The federal home buyer tax credit is gone, and so is the motivation of real estate buyers to pay more for a home. Buyers are now wanting to get a better deal, but home sellers may not have adjusted to the market.
Although current mortgage rates remain low, the volume of new loan applications has dropped. The Mortgage Bankers Association is reporting that applications for loans to buy homes are down substantially.
Without financial incentives to influence a buying decision, home buyers are taking their time and being more selective. There seems to be a general expectation that many home sellers are desperate to sell, and will settle for a lower price.
Real estate sellers, if they are not desperate, generally tend to think they can get full price for their home. Even if they wanted to, many home sellers cannot consider a low offer because they don’t have enough equity to cover all the costs of selling the home and moving. If sellers are not able sell for a sufficient price, they may have to negotiate a short sale with the lender.
The contrast in views is a primary cause for unsuccessful real estate transactions. Estimates of 15 to 17 percent of sale transactions in some areas are falling apart as sellers prove unable or unwilling to give buyers what they want. In a normal market, the figure is about 5 percent.

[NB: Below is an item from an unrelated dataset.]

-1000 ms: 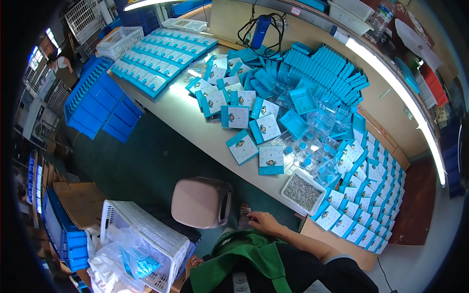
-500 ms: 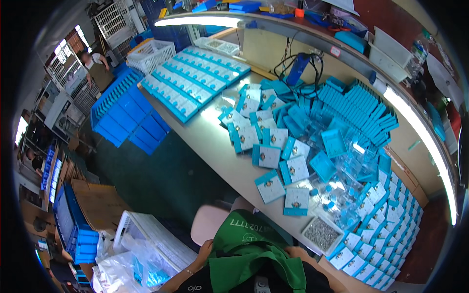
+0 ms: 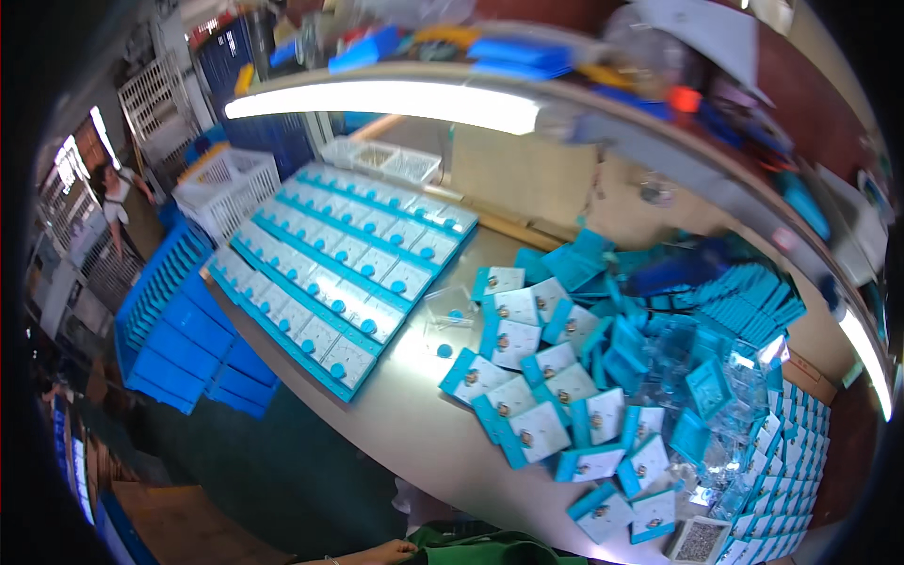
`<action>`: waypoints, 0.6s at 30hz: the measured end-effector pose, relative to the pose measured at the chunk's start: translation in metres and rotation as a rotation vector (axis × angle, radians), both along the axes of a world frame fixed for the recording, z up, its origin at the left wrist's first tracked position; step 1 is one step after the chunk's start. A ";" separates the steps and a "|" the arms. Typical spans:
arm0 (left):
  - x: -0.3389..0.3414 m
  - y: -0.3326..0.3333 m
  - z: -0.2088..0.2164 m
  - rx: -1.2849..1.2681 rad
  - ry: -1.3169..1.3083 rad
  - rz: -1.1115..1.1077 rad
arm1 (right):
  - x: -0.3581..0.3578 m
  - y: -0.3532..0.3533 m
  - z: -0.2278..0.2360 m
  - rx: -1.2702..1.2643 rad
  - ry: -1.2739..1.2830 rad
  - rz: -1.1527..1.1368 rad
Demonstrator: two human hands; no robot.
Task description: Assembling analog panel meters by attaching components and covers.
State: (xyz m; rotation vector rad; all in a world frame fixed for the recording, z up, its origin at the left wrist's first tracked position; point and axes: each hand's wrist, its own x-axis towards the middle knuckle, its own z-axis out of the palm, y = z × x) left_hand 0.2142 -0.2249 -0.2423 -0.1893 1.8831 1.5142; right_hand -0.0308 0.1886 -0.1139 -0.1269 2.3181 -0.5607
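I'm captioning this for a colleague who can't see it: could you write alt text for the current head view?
Square turquoise-and-white pieces lie piled on a workbench, with neat rows of pieces bearing round turquoise parts to the left and more rows at the right. The person's left hand shows at the bottom edge, beside a green apron.

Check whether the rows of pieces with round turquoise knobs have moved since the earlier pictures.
No: against the table, the rows of pieces keep their place at its left end; the whole view shifted because the camera moved.
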 end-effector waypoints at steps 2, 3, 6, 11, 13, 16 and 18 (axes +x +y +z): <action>0.021 -0.027 0.017 0.232 -0.343 0.275 | 0.012 -0.024 -0.003 0.052 -0.090 0.011; 0.016 -0.045 0.019 0.342 -0.507 0.402 | 0.010 -0.036 -0.001 0.076 -0.119 0.010; 0.021 -0.081 -0.010 0.644 -0.706 0.822 | 0.002 -0.064 0.001 0.137 -0.188 0.001; 0.057 -0.069 -0.138 0.115 -0.290 0.513 | 0.011 -0.067 0.005 0.158 -0.220 -0.091; 0.030 -0.065 -0.184 0.108 -0.225 0.402 | 0.009 -0.051 0.000 0.148 -0.196 -0.136; 0.003 -0.055 -0.219 0.075 -0.148 0.242 | 0.028 -0.019 -0.010 0.119 -0.187 -0.199; -0.005 -0.051 -0.231 0.037 -0.106 0.146 | 0.046 0.002 -0.018 0.085 -0.195 -0.231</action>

Real estate buyers are holding out for a bargain, and they can’t be blamed for wanting the best deal. The perception for sellers may have been influenced by the increase in demand caused by the federal tax credit. It may take some time for reality to set in that a recent boost in home prices was only temporary, and sustainable gains need to be supported by real job growth and sufficient household income
Over time, the housing market naturally makes price corrections based on supply and demand. Unless job growth quickly improves, government incentives that were meant to support home sales, may have just delayed the inevitable price corrections.